EXERCISE OBJECTIVE:
Take the material below and restate it word for word, stopping after the line in which "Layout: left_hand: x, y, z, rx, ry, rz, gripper" occurs.

GIVEN INFORMATION:

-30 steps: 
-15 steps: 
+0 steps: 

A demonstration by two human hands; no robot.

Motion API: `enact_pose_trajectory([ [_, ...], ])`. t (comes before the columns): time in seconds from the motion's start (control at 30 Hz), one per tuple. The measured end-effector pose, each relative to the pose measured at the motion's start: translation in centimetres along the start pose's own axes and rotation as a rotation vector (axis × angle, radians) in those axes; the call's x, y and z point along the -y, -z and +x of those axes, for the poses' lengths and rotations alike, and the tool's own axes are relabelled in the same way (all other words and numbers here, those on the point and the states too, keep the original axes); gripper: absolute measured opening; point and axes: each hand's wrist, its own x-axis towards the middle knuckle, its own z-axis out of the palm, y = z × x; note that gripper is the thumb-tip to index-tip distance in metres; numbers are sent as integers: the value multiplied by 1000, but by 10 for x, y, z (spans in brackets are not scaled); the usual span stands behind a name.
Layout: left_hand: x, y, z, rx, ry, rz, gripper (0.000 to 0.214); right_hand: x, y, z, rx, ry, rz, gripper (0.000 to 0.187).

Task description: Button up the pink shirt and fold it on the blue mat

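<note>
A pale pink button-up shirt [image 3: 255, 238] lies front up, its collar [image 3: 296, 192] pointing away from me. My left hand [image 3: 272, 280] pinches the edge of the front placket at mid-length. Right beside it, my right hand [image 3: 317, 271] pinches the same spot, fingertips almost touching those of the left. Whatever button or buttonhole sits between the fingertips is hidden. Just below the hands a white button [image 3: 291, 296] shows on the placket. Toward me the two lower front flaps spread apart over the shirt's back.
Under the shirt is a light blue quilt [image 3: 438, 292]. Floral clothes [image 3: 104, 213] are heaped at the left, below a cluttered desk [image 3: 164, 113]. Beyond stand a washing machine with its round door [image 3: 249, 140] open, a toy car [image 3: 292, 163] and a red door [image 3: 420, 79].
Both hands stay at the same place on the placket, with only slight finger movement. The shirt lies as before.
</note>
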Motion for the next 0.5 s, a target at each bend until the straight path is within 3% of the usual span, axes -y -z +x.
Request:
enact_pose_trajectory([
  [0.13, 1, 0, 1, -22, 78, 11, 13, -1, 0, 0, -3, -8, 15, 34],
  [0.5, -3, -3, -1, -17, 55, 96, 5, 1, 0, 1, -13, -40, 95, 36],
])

TASK SOLUTION:
-30 steps: 
-15 steps: 
+0 steps: 

A demonstration by two human hands; no robot.

Motion API: `enact_pose_trajectory([ [_, ...], ])`. t (comes before the columns): time in seconds from the motion's start (control at 30 Hz), one per tuple. The measured end-effector pose, each relative to the pose measured at the motion's start: translation in centimetres along the start pose's own axes and rotation as a rotation vector (axis × angle, radians) in those axes; the call's x, y and z point along the -y, -z and +x of those axes, for the poses' lengths and rotations alike, and the tool's own axes are relabelled in the same way (all other words and numbers here, those on the point and the states too, keep the original axes); gripper: absolute measured opening; point and axes: each hand's wrist, its own x-axis towards the middle knuckle, its own z-axis out of the palm, y = z × x; note that gripper is the thumb-tip to index-tip distance in metres; numbers are sent as integers: the value multiplied by 1000, but by 10 for x, y, z (spans in brackets are not scaled); the usual span stands behind a name.
Layout: left_hand: x, y, z, rx, ry, rz, gripper (0.000 to 0.214); right_hand: x, y, z, rx, ry, rz, gripper (0.000 to 0.187).

No more output remains.